The choice used to be simple, since there was for a brief period a very good cafe about a 15-minute walk away (in our infrequent good weather) or a five-minute drive (most of the time). The coffee shop was part of a chain started by two investment bankers who had spent time in the United States and calculated that the vogue for designer coffees would, like every other American trend, arrive in the U.K. about three years later. They went to Starbucks and proposed to start a franchise in the U.K. Starbucks turned them down, so they began their own chain, wittily called the Seattle Coffee Company. This was in every respect a slavish imitation of the U.S. original. The coffee, however, was very good, and that’s where I used to go.

Anyway, Starbucks eventually wised up and bought the chain from the investment bankers for, if I remember correctly, £52 million ($82 million)—a million pounds per branch. Then they gradually abandoned the Seattle Coffee Company logo and rebadged them as Starbucks. And now the coffee sucks: weak, thin, and frighteningly variable as to the all-important milk-vs.-foam balance in a cappuccino or latte. There’s always a different person at the espresso machine, usually a trainee, and you can tell it’s all random because the cup literally weighs a different amount each time you go there. I have tried coming down with HMS syndrome—that’s Harry Met Sally syndrome, where you come on all hyper-specific about what you want, in this case asking for a strong very dry latte that isn’t quite a cappuccino—but it doesn’t work. So that’s that finished.

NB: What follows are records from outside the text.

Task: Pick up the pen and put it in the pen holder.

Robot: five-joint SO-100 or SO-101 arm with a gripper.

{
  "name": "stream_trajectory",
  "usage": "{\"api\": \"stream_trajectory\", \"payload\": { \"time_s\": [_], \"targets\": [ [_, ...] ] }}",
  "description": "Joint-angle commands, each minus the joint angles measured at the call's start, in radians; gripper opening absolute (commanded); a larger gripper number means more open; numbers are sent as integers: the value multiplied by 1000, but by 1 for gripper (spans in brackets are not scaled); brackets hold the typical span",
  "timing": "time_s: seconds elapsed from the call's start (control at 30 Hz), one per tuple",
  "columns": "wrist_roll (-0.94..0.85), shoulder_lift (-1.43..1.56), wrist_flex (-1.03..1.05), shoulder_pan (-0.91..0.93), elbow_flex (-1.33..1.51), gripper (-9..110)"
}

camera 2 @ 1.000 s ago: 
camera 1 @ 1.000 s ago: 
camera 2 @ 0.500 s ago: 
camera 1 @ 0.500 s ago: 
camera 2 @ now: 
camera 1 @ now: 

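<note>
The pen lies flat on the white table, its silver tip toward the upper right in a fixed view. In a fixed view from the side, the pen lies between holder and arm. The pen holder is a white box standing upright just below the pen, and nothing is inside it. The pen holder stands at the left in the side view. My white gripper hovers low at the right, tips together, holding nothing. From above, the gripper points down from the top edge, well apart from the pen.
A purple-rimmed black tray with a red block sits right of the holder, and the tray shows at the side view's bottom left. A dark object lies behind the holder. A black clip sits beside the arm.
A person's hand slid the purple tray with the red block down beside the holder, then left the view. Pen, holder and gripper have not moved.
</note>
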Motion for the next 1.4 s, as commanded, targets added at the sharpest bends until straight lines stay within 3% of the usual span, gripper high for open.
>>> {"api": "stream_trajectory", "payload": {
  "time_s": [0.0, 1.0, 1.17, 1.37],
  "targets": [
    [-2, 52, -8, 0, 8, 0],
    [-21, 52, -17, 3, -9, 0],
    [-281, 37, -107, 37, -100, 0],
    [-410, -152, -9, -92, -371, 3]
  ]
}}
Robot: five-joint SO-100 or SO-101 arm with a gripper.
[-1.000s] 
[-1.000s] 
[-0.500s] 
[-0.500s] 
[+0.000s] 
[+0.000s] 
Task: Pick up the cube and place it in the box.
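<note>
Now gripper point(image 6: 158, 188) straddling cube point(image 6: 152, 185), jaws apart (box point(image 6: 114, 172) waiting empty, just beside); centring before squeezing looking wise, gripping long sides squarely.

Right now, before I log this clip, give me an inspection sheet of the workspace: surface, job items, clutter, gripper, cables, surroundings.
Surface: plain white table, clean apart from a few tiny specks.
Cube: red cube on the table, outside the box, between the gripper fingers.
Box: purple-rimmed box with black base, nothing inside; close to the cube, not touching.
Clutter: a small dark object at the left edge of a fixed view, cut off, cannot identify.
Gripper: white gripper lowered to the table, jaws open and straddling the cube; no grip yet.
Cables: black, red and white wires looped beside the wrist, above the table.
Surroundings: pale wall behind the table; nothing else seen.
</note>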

There’s a rumor that there’s a very good Italian-run cafe in Northcote Road, about a 10-minute drive away, in a part of town that—because so many young families move there, owing to the relative cheapness of South London—is known as Nappy Valley. I seriously contemplated checking this out yesterday, but then added up the time: 10 minutes there, possibly five minutes to find somewhere to park, 10 minutes to order and drink the coffee in situ, 10 minutes home. That makes it into a proper excursion rather than a businesslike pre-work small treat.

No, it was a school day, so I stuck to my new routine. A while ago a friend gave me one of those small home-scale cappuccino machines. Proper coffee aficionados disapprove of these, on the grounds that they don’t generate enough pressure to make serious espresso, but this one seems to work fine. Or at least it did until the measuring jug broke. Now you have to guess the correct amount of water by eye—which adds a nerve-jangling note of excitement and unpredictability. Too much water and it doesn’t get hot or pressurized enough. Too little and there’s nothing to drink and no foam. Yesterday, and indeed this morning, I got it just right. Who da man? You da man! As a leisure activity this might be less attention-worthy than machine-gunning my initials into a shark’s head—one of Hemingway’s pastimes—but I’ll bet it made me just as happy.